Phase 6 - Working on spelling, including prefixes and suffixes, doubling and dropping letters etc.At this stage children should be able to spell words phonetically although not always correctly. The main aim now is for children to become more fluent readers and more accurate spellers as children will have already learnt the most frequently occurring grapheme–phoneme correspondences (GPCs) in the English language. They will be able to read many familiar words automatically. When they come across unfamiliar words they will in many cases be able to decode them quickly and quietly using their well-developed sounding and blending skills. With more complex unfamiliar words they will often be able to decode them by sounding them out. As children read more words at sight (without sounding out) they will become increasingly fluent readers.

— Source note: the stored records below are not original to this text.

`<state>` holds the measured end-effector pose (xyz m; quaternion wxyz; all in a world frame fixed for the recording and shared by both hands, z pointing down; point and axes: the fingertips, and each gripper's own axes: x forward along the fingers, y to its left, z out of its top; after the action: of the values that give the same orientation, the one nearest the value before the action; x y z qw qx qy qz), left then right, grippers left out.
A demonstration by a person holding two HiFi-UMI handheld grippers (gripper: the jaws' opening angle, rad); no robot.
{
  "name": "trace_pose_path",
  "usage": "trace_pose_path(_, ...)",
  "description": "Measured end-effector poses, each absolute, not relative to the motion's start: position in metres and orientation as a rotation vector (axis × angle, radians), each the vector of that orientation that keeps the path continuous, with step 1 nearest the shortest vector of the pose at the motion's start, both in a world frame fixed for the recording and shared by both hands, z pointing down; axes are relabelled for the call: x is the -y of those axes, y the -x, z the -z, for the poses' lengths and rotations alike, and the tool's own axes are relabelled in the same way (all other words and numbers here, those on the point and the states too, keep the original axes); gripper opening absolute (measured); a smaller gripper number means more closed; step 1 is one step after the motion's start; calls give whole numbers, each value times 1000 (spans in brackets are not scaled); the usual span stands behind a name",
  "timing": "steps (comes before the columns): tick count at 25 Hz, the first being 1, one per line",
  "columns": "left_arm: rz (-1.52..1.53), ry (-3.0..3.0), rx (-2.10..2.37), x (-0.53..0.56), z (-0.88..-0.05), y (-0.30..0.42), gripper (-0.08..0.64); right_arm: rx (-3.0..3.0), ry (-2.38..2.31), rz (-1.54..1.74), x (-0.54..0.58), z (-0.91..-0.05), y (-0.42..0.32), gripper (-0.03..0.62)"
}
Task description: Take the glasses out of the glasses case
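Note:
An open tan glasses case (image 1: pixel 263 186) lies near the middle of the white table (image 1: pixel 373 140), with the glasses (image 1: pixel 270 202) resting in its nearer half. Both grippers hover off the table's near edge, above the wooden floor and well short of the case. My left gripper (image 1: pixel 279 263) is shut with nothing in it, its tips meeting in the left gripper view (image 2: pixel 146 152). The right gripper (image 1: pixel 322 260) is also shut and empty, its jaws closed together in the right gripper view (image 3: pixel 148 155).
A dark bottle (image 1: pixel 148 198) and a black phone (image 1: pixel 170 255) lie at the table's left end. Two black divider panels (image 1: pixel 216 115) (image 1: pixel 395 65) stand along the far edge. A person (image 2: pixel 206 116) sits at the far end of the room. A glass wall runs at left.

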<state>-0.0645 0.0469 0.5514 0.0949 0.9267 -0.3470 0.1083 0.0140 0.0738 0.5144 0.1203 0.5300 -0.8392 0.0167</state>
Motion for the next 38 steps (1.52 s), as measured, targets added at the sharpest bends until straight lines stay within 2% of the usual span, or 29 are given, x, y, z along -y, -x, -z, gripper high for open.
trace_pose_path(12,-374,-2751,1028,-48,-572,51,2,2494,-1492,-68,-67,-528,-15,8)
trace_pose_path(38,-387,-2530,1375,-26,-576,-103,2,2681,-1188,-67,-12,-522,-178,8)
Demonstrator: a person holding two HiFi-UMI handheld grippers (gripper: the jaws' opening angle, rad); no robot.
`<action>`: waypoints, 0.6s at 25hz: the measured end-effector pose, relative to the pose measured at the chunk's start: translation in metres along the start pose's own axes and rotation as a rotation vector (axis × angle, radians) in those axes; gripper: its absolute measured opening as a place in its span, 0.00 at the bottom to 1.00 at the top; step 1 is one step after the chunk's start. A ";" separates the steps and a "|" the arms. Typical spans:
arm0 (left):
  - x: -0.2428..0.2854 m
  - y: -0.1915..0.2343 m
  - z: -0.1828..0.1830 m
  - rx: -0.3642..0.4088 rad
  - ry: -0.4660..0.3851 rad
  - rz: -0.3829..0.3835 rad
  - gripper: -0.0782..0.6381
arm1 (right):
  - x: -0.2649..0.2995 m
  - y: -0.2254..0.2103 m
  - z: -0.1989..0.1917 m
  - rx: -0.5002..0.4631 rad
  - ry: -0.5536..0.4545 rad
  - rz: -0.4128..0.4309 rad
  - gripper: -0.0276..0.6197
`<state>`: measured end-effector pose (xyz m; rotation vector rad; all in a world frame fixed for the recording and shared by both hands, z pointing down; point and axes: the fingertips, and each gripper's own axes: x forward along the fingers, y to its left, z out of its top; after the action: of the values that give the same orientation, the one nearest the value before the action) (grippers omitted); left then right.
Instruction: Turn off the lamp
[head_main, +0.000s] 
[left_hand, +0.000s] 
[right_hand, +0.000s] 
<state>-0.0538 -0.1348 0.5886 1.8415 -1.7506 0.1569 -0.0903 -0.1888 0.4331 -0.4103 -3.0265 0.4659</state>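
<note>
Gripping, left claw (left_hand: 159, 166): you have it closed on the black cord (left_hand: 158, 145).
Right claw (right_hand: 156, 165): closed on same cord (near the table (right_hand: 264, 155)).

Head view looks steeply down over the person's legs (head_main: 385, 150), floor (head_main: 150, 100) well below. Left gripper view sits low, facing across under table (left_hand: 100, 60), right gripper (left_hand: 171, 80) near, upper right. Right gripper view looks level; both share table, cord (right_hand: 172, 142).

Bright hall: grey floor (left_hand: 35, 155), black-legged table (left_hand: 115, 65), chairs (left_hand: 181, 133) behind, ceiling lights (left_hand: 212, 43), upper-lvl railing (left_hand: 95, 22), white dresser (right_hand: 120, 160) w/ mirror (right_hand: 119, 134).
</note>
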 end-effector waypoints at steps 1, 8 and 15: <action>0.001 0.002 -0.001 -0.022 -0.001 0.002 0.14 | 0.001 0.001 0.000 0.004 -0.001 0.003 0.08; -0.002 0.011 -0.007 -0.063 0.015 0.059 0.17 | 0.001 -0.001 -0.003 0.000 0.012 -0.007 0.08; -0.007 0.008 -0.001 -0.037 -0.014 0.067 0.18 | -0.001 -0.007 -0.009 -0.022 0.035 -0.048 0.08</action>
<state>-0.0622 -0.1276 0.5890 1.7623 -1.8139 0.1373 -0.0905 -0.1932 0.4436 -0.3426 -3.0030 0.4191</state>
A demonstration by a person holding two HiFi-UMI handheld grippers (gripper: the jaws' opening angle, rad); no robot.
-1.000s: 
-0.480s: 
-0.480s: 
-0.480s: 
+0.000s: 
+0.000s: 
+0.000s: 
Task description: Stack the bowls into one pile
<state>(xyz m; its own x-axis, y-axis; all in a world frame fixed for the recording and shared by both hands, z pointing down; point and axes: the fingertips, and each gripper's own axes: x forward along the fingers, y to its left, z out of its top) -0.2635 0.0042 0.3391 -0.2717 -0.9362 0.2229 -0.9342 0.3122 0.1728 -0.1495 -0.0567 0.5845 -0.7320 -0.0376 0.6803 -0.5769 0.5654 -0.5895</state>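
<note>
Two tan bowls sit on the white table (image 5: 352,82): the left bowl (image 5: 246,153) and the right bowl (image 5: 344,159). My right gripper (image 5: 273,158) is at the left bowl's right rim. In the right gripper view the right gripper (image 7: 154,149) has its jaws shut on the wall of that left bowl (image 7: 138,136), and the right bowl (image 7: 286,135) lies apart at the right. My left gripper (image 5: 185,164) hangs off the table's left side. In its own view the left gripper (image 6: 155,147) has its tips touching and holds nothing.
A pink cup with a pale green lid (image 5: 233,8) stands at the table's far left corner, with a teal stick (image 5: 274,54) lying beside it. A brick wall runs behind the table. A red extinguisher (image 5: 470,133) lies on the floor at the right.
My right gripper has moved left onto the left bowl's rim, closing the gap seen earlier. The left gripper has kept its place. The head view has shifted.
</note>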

During Letters and sounds session’s children are also taught to read and spell high frequency words (common words that appear most frequently in speech and written texts).


VC: A vowel-consonant word, such asat, it or as.

CVC: A consonant-vowel-consonant word, such as cat, pin or top. You may also come across the abbreviation CCVC for consonant-consonant-vowel-consonant words such as clap and from. Also CVCC for words such as mask and belt.

Phoneme: Phonemes are the smallest unit of speech-sounds which make up a word. For example, there are three phonemes in the word sit /s/-/i/-/t/. If you change the phoneme /s/ for /f/, you have a new word, fit. If you change the phoneme /t/ in fit for a /sh/, you have a new word, fish - /f/-/i/-/sh/.

Grapheme: Graphemes are the written representation of sounds.